Boston Scientific and Novozymes are of limited value to Gilead because both cases involved even less written description support than is found in the specifications here. In Boston Scientific, the Federal Circuit affirmed a finding of invalidity of a patent that "disclosed a genus . . . , but claimed a narrower sub-genus." Boston Sci., 647 F.3d at 1367. The Court found "nothing in [the patent] indicat[ing] that the claimed [narrower sub-genus] might be of special interest." Id. In Novozymes, 723 F.3d 1336, the Federal Circuit affirmed a finding of invalidity where the patent involved contained "no disclosure of any variant that actually satisfies the claims, nor . . . anything to suggest that Novozymes actually possessed such a variant at the time of filing." Id. at 1348. Here, by contrast, a reasonable factfinder could agree with Dr. Meier that there is not "nothing" or "no disclosure;" instead, a reasonable factfinder could find that the specifications show the inventors were in possession of nucleosides with certain structural characteristics that were also effective to treat HCV.

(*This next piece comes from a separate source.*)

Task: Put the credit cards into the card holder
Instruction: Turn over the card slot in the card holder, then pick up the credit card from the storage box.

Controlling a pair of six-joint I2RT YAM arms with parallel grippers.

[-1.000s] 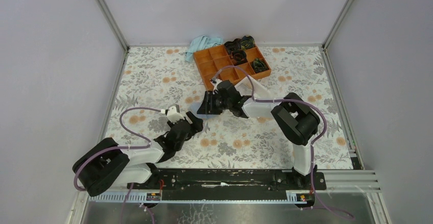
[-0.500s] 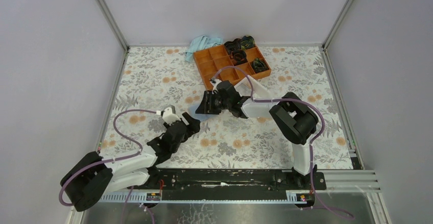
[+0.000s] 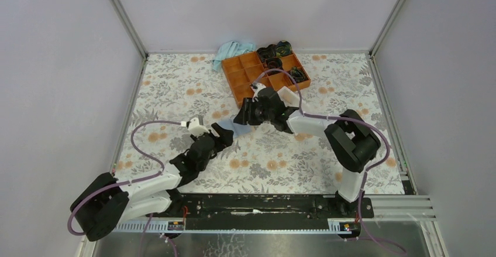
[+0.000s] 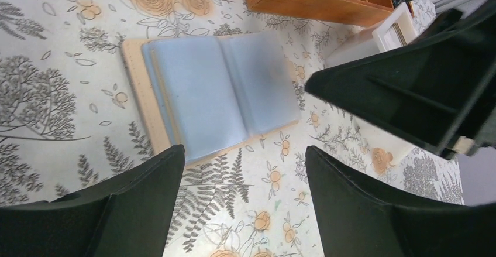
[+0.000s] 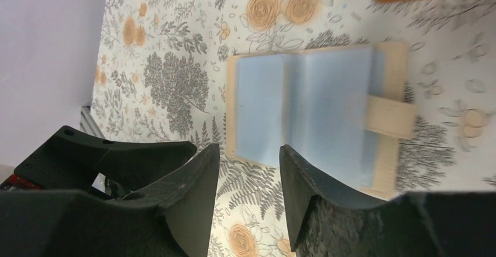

Gilead has not met its burden to establish that "no finder of fact could reasonably determine that the asserted claims of the patents-in-suit contained an adequate written description." Boston Sci., 647 F.3d at 1356. Summary judgment is therefore inappropriate. The Court will deny Gilead's motion.
IV. CONCLUSION
The Court will construe the disputed terms in the manner explained above. Gilead's renewed motion for summary judgment will be denied. An appropriate Order follows.